EXERCISE GOAL:
As the answer, give a copy of each line below that includes the word "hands".
###
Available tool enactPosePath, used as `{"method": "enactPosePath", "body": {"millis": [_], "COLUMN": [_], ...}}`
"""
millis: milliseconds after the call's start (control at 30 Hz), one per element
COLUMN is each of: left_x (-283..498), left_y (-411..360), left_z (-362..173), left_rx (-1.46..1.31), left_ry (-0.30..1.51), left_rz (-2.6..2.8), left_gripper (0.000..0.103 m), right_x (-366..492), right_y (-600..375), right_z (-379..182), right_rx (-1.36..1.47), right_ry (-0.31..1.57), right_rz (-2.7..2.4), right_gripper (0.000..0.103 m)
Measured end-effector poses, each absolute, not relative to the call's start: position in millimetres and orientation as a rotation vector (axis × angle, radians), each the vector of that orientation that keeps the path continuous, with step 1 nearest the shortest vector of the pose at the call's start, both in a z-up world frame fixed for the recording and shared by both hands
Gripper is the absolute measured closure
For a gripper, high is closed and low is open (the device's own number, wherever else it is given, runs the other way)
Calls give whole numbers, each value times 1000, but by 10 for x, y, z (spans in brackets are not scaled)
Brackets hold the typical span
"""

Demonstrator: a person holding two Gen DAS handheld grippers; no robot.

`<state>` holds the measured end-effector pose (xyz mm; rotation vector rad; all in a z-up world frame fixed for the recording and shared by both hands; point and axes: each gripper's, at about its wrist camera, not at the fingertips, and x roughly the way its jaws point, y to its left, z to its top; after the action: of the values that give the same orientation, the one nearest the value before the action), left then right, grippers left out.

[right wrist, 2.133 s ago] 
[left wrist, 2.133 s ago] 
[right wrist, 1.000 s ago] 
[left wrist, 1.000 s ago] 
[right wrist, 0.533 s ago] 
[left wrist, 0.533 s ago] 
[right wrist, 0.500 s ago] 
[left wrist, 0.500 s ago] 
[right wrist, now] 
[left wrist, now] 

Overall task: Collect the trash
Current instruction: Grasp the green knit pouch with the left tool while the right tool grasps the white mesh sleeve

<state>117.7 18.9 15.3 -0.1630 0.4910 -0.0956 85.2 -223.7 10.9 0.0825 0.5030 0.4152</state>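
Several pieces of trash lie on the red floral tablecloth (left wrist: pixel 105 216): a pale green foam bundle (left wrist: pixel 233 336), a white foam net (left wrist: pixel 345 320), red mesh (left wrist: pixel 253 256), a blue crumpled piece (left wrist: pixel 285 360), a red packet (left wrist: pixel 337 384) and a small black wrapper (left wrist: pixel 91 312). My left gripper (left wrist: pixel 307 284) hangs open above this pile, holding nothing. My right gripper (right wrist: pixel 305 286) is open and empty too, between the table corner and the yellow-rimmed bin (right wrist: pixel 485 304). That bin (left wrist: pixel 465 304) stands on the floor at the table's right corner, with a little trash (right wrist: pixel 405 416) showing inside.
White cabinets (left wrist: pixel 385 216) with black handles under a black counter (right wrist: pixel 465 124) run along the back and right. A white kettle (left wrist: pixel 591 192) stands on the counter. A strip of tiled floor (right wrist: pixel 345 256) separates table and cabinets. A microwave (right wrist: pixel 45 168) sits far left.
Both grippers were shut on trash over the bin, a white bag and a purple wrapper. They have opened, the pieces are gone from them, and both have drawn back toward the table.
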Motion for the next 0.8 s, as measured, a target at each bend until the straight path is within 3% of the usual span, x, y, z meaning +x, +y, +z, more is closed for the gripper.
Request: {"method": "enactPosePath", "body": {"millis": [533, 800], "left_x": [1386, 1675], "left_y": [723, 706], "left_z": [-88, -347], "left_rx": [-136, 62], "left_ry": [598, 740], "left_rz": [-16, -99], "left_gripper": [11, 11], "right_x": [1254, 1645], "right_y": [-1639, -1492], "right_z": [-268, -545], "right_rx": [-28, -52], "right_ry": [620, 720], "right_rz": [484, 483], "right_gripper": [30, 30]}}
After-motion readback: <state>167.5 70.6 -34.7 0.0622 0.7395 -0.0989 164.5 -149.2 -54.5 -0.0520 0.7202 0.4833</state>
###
EXERCISE RESULT:
Measured end-effector poses, each absolute, not relative to the call's start: position in millimetres and orientation as a rotation vector (axis × angle, radians), each the vector of that orientation that keeps the path continuous, with step 1 nearest the shortest vector of the pose at the call's start, both in a z-up world frame fixed for the recording and shared by both hands
`<state>` holds the measured end-effector pose (xyz mm; rotation vector rad; all in a z-up world frame fixed for the recording and shared by both hands; point and axes: each gripper's, at about its wrist camera, not at the fingertips, and x roughly the way its jaws point, y to its left, z to its top; after the action: of the values that give the same orientation, the one nearest the value before the action), left then right, grippers left out.

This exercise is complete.